[TASK DESCRIPTION]
Return the run of lines below that opens with the line containing "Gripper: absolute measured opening" and closes with the line containing "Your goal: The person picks", keeping each one exact.

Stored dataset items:
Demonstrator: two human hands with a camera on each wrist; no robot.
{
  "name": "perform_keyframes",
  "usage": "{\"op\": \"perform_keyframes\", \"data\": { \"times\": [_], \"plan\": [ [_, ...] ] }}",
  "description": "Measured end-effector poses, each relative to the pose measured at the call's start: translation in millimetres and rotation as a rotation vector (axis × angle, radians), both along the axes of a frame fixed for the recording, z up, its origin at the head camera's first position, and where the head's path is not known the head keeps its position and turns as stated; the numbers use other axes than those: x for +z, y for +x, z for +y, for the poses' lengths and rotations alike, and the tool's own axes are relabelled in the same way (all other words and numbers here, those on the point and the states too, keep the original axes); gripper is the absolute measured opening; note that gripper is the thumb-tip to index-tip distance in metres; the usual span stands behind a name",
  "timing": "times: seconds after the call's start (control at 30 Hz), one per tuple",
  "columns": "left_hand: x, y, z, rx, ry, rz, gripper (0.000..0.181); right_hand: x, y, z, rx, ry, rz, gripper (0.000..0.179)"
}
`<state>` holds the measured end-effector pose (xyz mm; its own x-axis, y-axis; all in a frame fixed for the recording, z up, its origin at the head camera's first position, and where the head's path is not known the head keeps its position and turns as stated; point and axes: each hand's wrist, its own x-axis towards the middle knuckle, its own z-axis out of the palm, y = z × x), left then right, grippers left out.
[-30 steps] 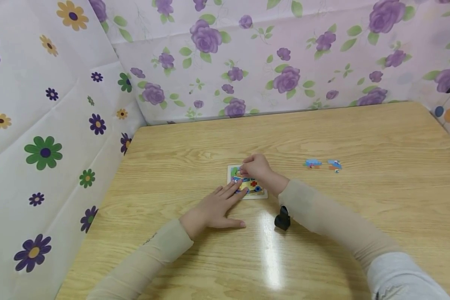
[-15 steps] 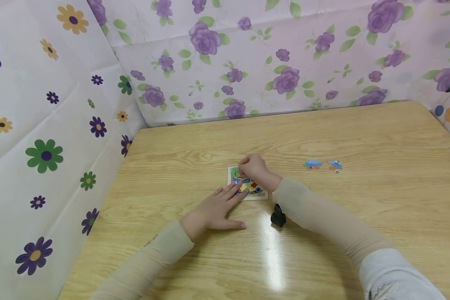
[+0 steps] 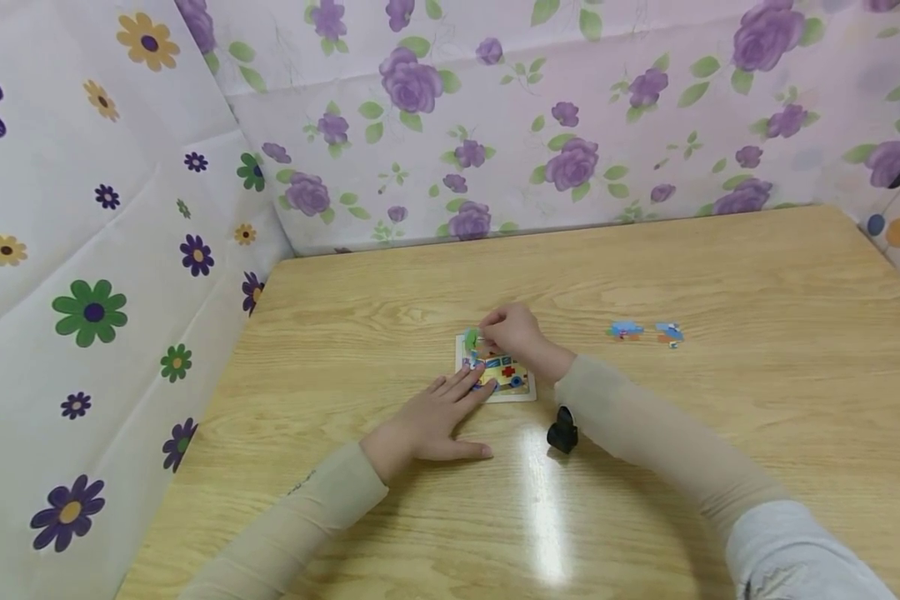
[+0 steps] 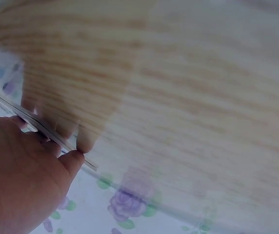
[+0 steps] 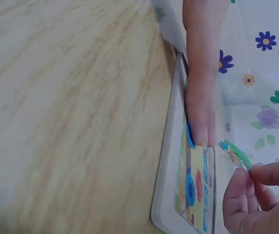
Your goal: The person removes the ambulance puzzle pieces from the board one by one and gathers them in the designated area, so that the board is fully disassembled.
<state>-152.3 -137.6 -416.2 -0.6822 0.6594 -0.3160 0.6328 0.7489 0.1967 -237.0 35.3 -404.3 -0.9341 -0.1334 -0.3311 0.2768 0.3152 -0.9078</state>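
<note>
The left hand point(image 3: 433, 418), fingers spread, rests on the puzzle board point(image 5: 168, 170), long axis nine-to-three o'clock. Over its ten-o'clock corner, a piece point(image 5: 239, 154), long axis twelve-to-six, green end twelve, pinched in the right hand's point(image 3: 516, 333) fingers, shows more fully than half a second ago.

Counting two hands point(image 3: 437, 417) point(image 3: 513, 335), one puzzle point(image 3: 507, 372), one held piece point(image 5: 238, 155), two loose piece clumps point(image 3: 626, 330) point(image 3: 670, 332), plus one black gadget point(image 3: 562, 432) and one table point(image 3: 330, 333).
</note>
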Motion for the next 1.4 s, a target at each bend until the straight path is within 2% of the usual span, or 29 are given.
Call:
{"op": "perform_keyframes", "data": {
  "times": [0.17, 0.57, 0.9, 1.4],
  "plan": [
    [0.0, 1.0, -0.2, -0.001, 0.012, -0.003, 0.089, 4.5, 2.2, 7, 0.000, -0.034, 0.000, 0.018],
    [-0.5, 1.3, -0.5, 0.007, 0.015, -0.007, 0.089, 11.8, 1.1, 35, 0.036, 0.018, 0.007, 0.021],
    [-1.4, 0.4, 1.0, 0.017, 0.002, -0.004, 0.089, 10.1, -6.1, 66, 0.009, 0.014, -0.053, 0.025],
    [-6.3, -0.2, -0.4, 0.005, 0.012, 0.019, 0.089, 8.9, -8.5, 117, 0.035, 0.023, -0.037, 0.029]
  ]
}}
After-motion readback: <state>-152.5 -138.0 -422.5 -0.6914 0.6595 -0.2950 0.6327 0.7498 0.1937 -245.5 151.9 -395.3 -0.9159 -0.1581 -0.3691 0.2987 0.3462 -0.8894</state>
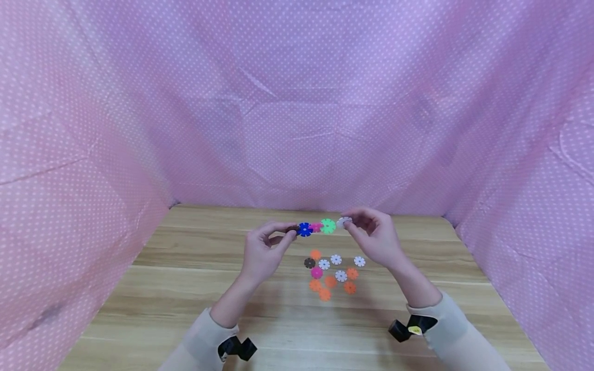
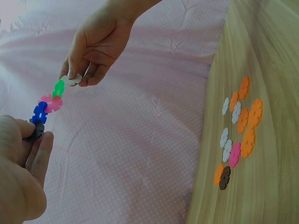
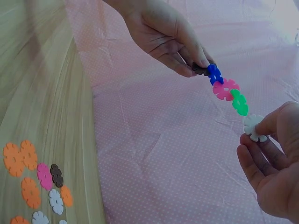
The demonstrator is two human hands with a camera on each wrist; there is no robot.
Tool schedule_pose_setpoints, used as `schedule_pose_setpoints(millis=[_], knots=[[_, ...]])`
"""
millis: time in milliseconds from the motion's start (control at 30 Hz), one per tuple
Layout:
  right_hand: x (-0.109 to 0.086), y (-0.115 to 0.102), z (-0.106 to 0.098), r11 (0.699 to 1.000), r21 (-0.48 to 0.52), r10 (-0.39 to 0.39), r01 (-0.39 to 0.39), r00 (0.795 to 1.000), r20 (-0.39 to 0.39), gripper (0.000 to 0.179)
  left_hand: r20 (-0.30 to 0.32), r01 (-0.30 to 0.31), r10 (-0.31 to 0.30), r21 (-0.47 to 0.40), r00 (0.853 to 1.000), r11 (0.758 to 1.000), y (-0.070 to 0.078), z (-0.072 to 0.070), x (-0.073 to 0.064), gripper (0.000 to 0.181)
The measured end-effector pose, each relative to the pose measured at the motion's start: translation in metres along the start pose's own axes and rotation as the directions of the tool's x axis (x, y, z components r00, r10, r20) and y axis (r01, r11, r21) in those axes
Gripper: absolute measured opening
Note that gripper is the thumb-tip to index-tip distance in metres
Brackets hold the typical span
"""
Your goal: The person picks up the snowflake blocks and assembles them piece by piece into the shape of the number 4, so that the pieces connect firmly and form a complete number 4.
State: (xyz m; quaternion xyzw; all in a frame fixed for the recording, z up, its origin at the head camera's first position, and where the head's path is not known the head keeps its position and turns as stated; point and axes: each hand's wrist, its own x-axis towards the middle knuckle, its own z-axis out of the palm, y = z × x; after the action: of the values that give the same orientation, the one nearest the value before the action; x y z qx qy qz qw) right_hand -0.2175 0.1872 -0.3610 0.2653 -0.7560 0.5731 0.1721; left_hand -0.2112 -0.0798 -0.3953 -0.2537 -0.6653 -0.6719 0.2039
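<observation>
Above the table, my left hand (image 1: 263, 253) pinches a dark brown notched snowflake disc (image 2: 35, 132) between thumb and fingers. Joined to it in a row are a blue disc (image 1: 304, 229), a pink disc (image 3: 226, 89) and a green disc (image 1: 328, 225). At the green end, my right hand (image 1: 379, 241) holds a white snowflake disc (image 3: 253, 127) by thumb and fingertips. The white disc's edge is close beside the green one; whether they touch I cannot tell. Fingers cover part of the brown and white discs.
Below the hands, loose discs lie flat on the wooden table (image 1: 185, 288): several orange (image 1: 325, 293), several white (image 1: 341, 276), one pink (image 1: 317, 272) and one brown (image 1: 309, 263). Pink dotted cloth (image 1: 297, 129) hangs behind the table and along both sides.
</observation>
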Motion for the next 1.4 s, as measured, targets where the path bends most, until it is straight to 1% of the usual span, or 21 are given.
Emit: schedule_pose_setpoints(millis=[167,333,467,700,800,1033,1167,1400], knots=[[-0.0005,-0.0001,0.0011,1.0,0.013,-0.014,0.014,1.0,0.0,0.017,0.0,-0.001,0.001,-0.007,1.0,1.0,-0.0007,0.0001,0.0002,0.013],[-0.0016,0.0008,0.0018,1.0,0.003,-0.017,0.017,1.0,-0.006,0.017,0.005,0.009,-0.009,-0.019,1.0,1.0,-0.0013,0.0007,-0.0005,0.013],[-0.0022,0.0006,0.0026,0.999,-0.006,-0.034,0.034,0.999,-0.017,0.017,0.004,0.013,-0.013,-0.017,1.0,1.0,-0.0012,0.0009,-0.0004,0.013],[-0.0037,0.0013,0.0042,0.998,0.006,-0.059,0.06,0.997,-0.04,0.017,-0.001,-0.015,0.015,0.006,1.0,1.0,-0.0022,0.0003,-0.0007,0.013],[-0.0039,0.0032,0.004,0.998,0.011,-0.063,0.063,0.997,-0.038,0.017,0.0,-0.022,0.022,0.008,1.0,1.0,-0.0028,0.0004,-0.0005,0.014],[-0.005,0.0051,0.0048,0.998,0.014,-0.059,0.059,0.998,-0.009,0.017,0.003,-0.011,0.011,0.008,1.0,1.0,-0.0021,0.0015,-0.0009,0.014],[-0.0055,0.0047,0.005,0.999,-0.001,-0.053,0.053,0.998,-0.017,0.016,0.003,0.002,-0.002,0.016,1.0,1.0,-0.0028,0.0019,-0.0012,0.012],[-0.0057,0.0029,0.0036,0.999,-0.037,-0.001,0.0,1.0,-0.026,0.012,-0.001,0.019,-0.019,0.024,1.0,1.0,-0.0031,0.0021,-0.0019,0.011]])
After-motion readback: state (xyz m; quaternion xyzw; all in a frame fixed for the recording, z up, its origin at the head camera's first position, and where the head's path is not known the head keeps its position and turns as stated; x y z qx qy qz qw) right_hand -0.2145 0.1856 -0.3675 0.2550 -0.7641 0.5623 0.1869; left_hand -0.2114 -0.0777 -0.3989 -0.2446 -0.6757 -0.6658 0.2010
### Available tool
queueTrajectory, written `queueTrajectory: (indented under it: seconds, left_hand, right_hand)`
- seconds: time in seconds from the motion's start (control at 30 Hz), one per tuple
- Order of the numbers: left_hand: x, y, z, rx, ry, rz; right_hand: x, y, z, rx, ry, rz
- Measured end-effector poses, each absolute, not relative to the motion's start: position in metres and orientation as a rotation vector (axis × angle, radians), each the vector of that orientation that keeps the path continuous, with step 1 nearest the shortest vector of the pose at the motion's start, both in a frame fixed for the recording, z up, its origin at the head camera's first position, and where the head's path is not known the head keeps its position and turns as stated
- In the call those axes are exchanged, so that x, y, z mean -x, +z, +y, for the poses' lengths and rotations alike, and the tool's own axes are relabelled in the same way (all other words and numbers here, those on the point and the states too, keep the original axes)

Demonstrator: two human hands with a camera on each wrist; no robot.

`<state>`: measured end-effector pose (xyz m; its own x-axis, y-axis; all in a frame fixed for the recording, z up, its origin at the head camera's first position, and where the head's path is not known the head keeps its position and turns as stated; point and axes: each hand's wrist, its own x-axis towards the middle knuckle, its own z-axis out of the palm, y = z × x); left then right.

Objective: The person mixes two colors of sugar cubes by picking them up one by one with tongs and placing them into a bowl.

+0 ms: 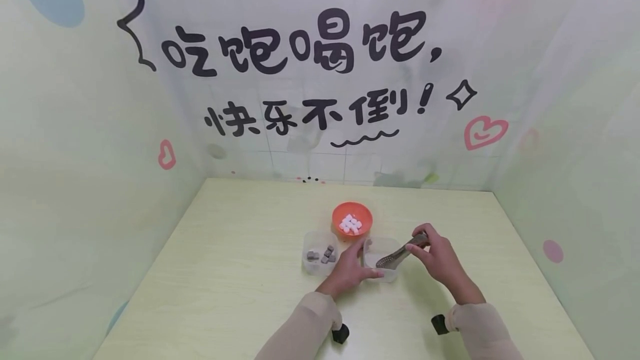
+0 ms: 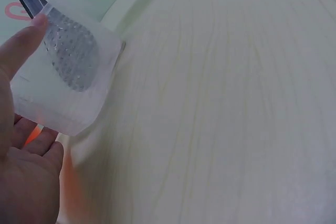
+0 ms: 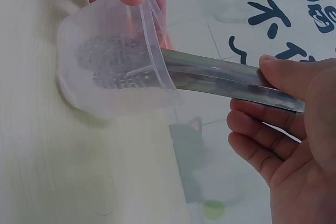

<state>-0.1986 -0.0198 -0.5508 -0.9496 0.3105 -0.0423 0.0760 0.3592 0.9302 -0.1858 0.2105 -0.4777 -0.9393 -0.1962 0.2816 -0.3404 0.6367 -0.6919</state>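
My left hand (image 1: 347,271) holds a translucent plastic container (image 1: 392,276) at its left side, thumb on the near wall and fingers round toward the far side. In the right hand (image 1: 442,257) is a pair of metal tongs (image 3: 226,80), gripped by the handle end between thumb and fingers. The tongs slant down into the container, their perforated heads (image 2: 73,51) inside it and their two arms close together. Through the container's wall in the right wrist view, no food piece shows between the heads.
Just left of the held container stands a second translucent container (image 1: 320,270) with several grey-brown chunks (image 1: 328,254). Behind them sits an orange bowl (image 1: 367,215) with several small white pieces (image 1: 350,224). A printed curtain (image 1: 320,165) closes off the table's (image 1: 225,271) back and sides.
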Motion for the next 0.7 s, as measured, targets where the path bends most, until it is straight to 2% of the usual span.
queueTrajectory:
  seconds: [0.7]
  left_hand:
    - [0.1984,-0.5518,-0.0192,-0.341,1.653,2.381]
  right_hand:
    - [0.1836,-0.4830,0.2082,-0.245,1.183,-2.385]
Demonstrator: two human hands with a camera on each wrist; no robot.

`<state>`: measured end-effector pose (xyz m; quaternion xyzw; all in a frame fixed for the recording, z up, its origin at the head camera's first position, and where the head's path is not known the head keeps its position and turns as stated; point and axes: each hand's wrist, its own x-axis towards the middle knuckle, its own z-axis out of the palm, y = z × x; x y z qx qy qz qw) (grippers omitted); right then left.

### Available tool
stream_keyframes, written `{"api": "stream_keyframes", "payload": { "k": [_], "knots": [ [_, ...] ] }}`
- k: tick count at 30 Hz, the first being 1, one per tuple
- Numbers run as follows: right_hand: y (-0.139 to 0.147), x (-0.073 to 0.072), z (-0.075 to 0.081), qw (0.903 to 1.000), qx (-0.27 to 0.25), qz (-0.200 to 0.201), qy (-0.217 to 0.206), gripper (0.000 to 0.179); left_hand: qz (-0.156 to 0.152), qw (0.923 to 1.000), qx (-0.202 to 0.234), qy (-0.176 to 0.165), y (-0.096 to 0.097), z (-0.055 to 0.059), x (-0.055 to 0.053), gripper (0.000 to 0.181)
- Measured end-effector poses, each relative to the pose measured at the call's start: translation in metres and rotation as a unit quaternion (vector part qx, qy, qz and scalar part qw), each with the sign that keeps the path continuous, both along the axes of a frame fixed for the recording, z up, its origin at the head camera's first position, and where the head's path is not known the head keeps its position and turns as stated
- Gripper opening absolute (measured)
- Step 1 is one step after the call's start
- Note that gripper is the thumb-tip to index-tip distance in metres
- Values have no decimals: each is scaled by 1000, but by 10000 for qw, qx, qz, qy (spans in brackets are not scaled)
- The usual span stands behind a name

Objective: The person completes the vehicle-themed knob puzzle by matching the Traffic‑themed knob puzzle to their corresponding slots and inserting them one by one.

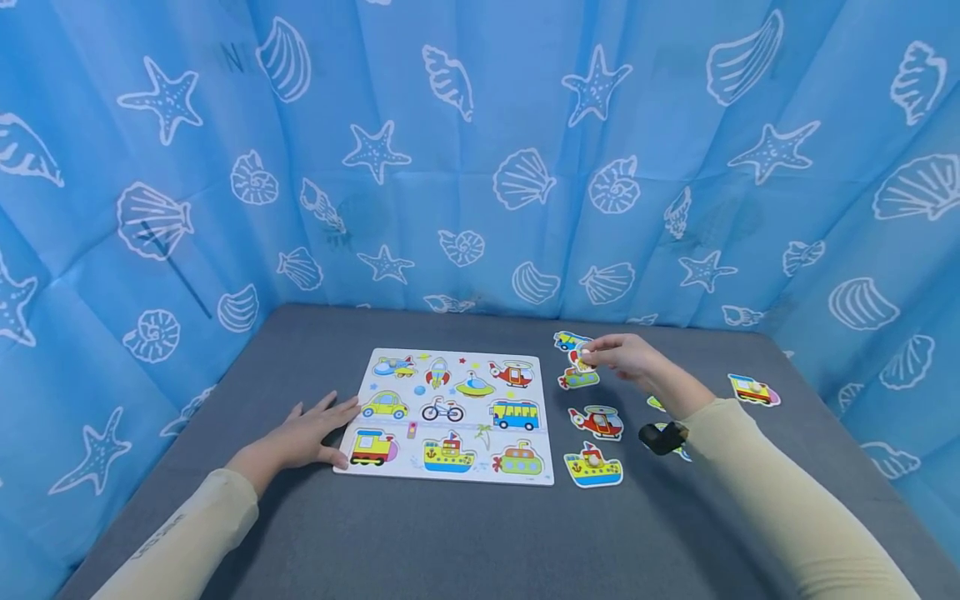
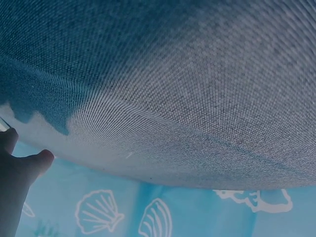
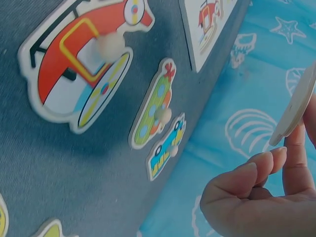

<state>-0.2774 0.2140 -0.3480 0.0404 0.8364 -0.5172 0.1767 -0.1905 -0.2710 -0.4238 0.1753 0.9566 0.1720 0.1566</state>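
Observation:
In the head view my right hand [image 1: 633, 360] pinches a small puzzle piece [image 1: 579, 359] with red and yellow on it, above the right side of the table. In the right wrist view the raised piece [image 3: 296, 106] appears nearly edge-on, its face turned away. Below it lie a bus piece [image 1: 570, 341] and a submarine piece [image 1: 578, 378]. Fingers spread, my left hand [image 1: 306, 435] rests at the left edge of the white puzzle board [image 1: 465, 422], which bears printed vehicle pictures. The left wrist view catches only part of that hand [image 2: 24, 168].
Knobbed helicopter [image 1: 597, 422] and boat [image 1: 594, 466] pieces lie right of the board. A train piece [image 1: 753, 390] sits farther right. My right forearm partly hides other pieces. Behind the grey table [image 1: 420, 542] hangs a blue shell-patterned curtain [image 1: 480, 167].

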Motion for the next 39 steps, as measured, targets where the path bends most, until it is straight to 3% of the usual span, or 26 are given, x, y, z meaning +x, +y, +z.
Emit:
{"api": "stream_keyframes", "payload": {
  "k": [20,33,39],
  "knots": [
    [-40,-3,-13,9995,-35,299,41,40,60,9999,79,-52,-1,-1,-1,100],
    [-60,-5,-15,9999,-117,66,-49,34,116,9998,33,-134,0,-1,-5,100],
    [-69,-4,-17,9997,-211,143,0,31,115,9998,-29,-147,0,-2,-6,100]
  ]
}}
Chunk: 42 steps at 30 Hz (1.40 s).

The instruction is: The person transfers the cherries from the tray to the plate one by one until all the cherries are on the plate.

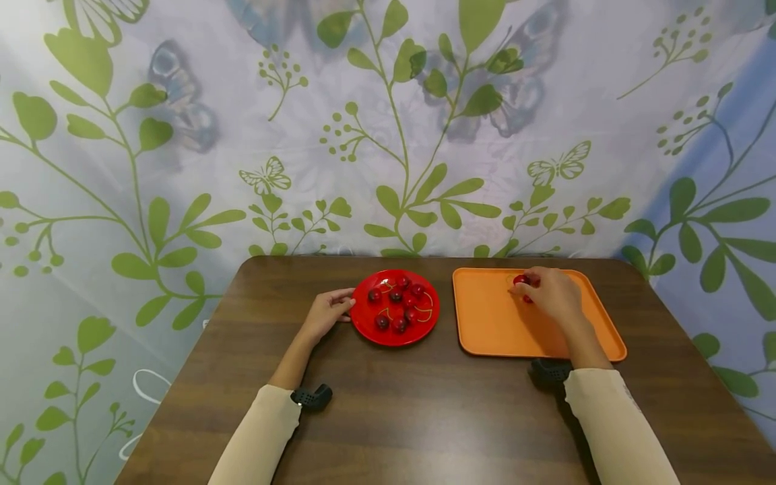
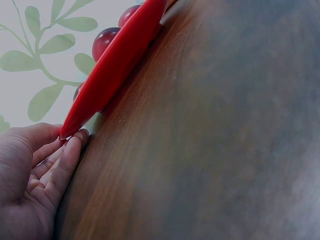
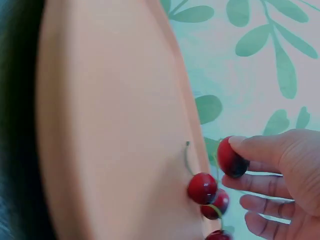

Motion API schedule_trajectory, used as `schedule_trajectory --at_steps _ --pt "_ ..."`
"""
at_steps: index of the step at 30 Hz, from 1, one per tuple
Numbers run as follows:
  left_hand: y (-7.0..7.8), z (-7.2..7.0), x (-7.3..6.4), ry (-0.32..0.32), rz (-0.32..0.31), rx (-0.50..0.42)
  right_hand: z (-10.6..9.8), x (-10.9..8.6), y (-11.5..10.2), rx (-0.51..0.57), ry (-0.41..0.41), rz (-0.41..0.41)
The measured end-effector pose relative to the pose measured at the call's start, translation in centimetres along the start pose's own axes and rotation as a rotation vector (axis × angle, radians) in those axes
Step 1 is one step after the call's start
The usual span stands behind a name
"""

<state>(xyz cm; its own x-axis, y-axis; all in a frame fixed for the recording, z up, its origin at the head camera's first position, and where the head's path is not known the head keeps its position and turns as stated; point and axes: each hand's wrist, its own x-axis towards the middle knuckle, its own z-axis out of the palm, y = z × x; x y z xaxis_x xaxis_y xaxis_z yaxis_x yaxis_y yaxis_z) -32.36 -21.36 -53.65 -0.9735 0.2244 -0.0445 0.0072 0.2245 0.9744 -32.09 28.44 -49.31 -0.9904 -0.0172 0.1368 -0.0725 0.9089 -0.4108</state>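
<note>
Glossy plate [image 2: 116, 67] and cherries [image 3: 202, 188]

The head view is evenly and fairly brightly lit. A soft shadow is cast on the orange tray [image 1: 488, 323] beneath the right hand [image 1: 553, 294], and pale glare is spread over the table [image 1: 436, 431] between the hands, nearer the camera. In the left wrist view, the surface right of the left hand [image 2: 45, 170] is blurred and hazy. In the right wrist view, cherries [image 3: 202, 188] beside the hand are crisply rendered, glossed by small highlights, while the tray's far side from it is left out of focus.

Plate [image 1: 397, 339] and tray [image 1: 485, 316] on table [image 1: 424, 411]
</note>
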Motion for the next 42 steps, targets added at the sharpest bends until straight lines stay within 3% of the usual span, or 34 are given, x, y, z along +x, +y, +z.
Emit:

[WRITTEN SOLUTION]
Gripper: absolute measured opening
Note that gripper is the thumb-tip to index-tip distance in metres
Brackets hold the typical span
"""
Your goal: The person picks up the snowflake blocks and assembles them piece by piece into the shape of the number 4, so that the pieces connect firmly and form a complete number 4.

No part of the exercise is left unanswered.